● **WORK REQUEST**
Starting with the line containing "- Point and" and going on through the line containing "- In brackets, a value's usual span", return the lines of the data below exactly, and only those.

★ ★ ★ ★ ★

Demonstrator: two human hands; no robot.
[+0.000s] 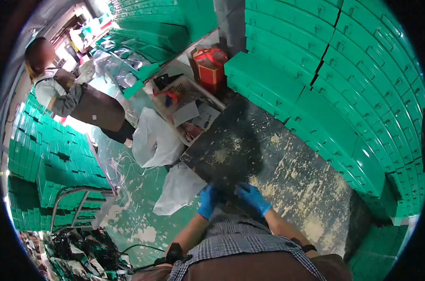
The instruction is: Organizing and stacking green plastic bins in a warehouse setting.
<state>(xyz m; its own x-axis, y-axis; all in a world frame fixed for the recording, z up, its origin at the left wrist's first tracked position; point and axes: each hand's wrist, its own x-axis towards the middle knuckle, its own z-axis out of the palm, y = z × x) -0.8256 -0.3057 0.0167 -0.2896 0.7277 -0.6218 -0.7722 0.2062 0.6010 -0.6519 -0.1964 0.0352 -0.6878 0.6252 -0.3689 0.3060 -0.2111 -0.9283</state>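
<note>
Both my hands wear blue gloves and are at the near edge of a dark worktable point(287, 154) spattered with pale, crusty patches. My left hand point(206, 201) is by the table's near left corner, beside a translucent plastic bag point(178, 189); its fingers are mostly hidden in shadow. To its right, my right hand point(253, 197) rests at the table edge, with fingers stretched inward and somewhat apart. Between the hands there is only a dark area, where I cannot make out any held object. A checked apron point(238, 229) covers my front below them.
Green metal boxes point(268, 89) with latches are stacked along the right. A crate point(179, 133) of papers and tools and a red bucket point(210, 70) stand at the table's far end. Left are a person in a brown apron point(97, 105), a metal trolley point(79, 206) and more green boxes point(65, 154).
</note>
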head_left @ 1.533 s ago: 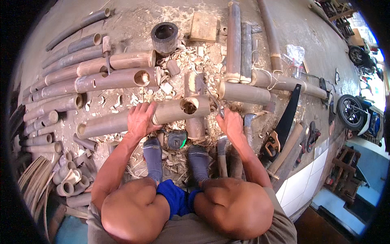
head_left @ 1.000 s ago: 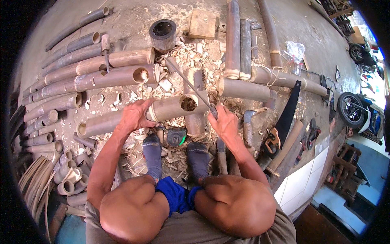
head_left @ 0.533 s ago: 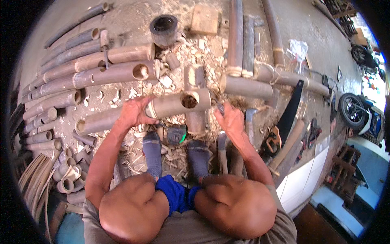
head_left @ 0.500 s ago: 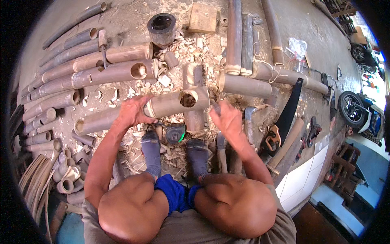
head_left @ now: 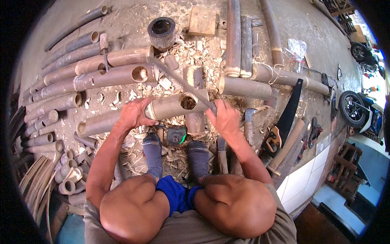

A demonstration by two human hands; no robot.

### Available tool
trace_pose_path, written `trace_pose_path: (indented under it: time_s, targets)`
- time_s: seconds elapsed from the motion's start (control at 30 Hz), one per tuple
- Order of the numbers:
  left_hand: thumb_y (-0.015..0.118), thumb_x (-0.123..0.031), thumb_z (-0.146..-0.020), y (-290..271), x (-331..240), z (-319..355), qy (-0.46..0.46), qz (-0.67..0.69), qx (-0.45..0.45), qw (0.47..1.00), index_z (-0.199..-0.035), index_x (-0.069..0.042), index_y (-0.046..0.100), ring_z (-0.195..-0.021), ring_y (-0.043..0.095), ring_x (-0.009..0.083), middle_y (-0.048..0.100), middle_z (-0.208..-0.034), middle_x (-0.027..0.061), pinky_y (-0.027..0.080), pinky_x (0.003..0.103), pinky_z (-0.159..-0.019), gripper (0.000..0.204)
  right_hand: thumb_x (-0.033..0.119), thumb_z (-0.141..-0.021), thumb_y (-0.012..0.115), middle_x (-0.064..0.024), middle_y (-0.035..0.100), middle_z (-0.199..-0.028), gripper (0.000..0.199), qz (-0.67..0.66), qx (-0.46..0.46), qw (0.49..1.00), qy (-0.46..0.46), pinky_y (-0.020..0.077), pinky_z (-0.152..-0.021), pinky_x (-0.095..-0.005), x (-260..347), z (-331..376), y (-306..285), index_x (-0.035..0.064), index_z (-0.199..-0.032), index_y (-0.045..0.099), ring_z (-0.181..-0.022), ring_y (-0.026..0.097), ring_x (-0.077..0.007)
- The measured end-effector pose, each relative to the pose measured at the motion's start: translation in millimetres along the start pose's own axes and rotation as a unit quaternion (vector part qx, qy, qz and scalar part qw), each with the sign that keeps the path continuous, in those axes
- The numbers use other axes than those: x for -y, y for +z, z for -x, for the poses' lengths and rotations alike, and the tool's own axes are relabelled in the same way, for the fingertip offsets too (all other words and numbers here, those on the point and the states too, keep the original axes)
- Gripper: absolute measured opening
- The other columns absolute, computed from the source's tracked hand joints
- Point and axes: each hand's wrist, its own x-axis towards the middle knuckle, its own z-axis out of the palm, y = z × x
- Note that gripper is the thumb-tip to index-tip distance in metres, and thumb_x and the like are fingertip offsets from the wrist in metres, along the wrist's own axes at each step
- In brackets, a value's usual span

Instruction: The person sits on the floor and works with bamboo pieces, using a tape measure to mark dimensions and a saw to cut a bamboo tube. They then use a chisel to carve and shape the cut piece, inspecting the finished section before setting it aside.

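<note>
A bamboo tube (head_left: 170,106) with a round hole cut near its right end lies slanted in front of me, across a second piece of bamboo (head_left: 196,122). My left hand (head_left: 136,112) is closed over the tube near its middle node. In the fist of my right hand (head_left: 222,116), by the tube's right end, is the dark handle of a long, narrow metal tool (head_left: 178,78). Its blade slants up and left above the hole, its far end over other bamboo. Whether it is a file or a knife I cannot tell. A tape measure (head_left: 176,135) lies between my feet.
Several bamboo tubes (head_left: 105,77) lie at the left, with offcuts (head_left: 67,179) nearer me. Shavings (head_left: 195,53) cover the middle. At the right are a handsaw (head_left: 286,116), a hatchet-like tool (head_left: 249,118) and more bamboo (head_left: 233,40). A wooden block (head_left: 202,21) sits at the back.
The narrow tool's blade, out of sight before, now shows raised above the tube, pointing up and left. My left hand stays on the tube.
</note>
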Motion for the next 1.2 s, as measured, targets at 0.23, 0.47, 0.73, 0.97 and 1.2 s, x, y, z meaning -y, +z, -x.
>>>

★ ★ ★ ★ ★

● **ANSWER BOX**
- Point and axes: each hand's wrist, its own x-axis towards the middle knuckle, its own z-axis out of the palm, y = z × x
- Note that gripper is the thumb-tip to index-tip distance in metres, and thumb_x and the like are fingertip offsets from the wrist in metres, along the wrist's own axes at each step
- In brackets, a value's usual span

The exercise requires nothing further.